What about places like 4chan or Kiwi Farms? These platforms are maybe too small to be in scope (but who the fuck knows — they are yet to clarify the scope!). But why should size be the only thing we go by?? 4chan may be ‘smaller’ than Facebook, but because of the nature of the user base, certainly has potential to inflict serious harm. If they were organised enough to invent Rick-Rolling, they can probably do anything… that’s all I’m saying.
🤟 Finally, the ultimate lawmaker’s fix: if technology is bad, add more technology
Right, I’m just going to say it: the solution to eliminating child sexual abuse materials (CSAM) online is not to spy on people — it’s just not. This is a social issue which requires approaches that sit outside of online platforms, and the tech industry at large. Social media and/or the internet is not the root cause of child p*rn. We all know this, and yet, the proposed solutions are always something like:
“Ofcom will be able to require a platform to use highly accurate technology to scan public and private channels for child sexual abuse material. The use of this power will be subject to strict safeguards to protect users’ privacy. Highly accurate automated tools will ensure that legal content is not affected”

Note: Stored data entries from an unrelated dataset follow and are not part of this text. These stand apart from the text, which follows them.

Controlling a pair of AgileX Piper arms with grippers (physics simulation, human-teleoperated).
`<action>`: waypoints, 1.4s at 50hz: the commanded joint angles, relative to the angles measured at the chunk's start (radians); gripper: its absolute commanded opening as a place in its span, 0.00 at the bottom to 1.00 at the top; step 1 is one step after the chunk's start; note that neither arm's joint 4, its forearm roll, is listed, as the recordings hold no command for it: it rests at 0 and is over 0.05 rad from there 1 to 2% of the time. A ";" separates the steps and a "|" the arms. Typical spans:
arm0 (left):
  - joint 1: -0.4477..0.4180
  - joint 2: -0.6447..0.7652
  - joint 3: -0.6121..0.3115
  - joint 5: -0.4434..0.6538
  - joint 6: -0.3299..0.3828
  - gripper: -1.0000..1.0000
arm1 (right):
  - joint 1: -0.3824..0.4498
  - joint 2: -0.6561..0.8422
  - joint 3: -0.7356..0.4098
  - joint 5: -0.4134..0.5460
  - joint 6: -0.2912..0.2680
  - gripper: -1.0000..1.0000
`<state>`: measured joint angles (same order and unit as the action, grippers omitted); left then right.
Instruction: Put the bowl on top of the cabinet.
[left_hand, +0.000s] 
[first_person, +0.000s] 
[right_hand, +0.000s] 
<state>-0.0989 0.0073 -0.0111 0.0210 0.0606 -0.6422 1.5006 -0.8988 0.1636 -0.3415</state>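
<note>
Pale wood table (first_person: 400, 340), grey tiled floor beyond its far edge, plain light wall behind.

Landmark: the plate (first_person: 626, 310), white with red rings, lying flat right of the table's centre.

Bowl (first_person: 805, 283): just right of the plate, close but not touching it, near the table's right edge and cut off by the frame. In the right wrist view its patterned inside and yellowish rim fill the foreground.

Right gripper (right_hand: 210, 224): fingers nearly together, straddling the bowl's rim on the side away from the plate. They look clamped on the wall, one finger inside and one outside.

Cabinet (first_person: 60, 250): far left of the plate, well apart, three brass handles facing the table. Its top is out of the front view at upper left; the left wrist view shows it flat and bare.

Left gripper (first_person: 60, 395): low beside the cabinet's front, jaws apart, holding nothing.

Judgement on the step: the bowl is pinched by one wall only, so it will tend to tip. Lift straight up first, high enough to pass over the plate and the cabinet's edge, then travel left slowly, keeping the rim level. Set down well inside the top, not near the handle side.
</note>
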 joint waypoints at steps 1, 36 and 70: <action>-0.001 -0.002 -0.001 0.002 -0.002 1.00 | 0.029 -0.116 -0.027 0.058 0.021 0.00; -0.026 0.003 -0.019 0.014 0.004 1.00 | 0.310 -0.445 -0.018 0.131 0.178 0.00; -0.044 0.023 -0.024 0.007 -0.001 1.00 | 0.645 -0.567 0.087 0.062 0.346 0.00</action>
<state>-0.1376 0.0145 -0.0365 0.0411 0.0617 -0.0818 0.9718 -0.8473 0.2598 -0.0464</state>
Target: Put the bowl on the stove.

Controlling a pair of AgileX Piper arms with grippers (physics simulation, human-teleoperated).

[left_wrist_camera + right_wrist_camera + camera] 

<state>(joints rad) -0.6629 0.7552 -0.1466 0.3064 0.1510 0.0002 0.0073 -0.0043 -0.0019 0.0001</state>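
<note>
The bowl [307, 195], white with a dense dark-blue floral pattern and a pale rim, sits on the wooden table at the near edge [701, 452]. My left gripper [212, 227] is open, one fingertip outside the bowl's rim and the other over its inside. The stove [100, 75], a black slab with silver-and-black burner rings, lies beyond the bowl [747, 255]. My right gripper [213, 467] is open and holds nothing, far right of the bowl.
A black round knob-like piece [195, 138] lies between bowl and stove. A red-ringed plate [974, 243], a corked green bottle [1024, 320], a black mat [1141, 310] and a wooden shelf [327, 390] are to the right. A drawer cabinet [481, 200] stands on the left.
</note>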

💆♀️ I’m just… so tired of reading things like this. There’s no such thing as ‘highly accurate automated tools’; said tools will probably catch loads of false positives, invade user privacy, and cause loads of general upset. No government should have any sort of hand in our private interactions — just because they are happening online, it doesn’t mean they should be vulnerable to government scrutiny. This is a classic case of using shoddy technology to counter the effects of other shoddy technology — when really, technology is not the problem at all.
This bill is as clear and persuasive as my CV was when I was 21. They should probably throw it out and start again. Oh and… get some experience working behind the counter of a high street chemist.
Thank you for reading. I literally threw this together in one afternoon so I hope it made sense.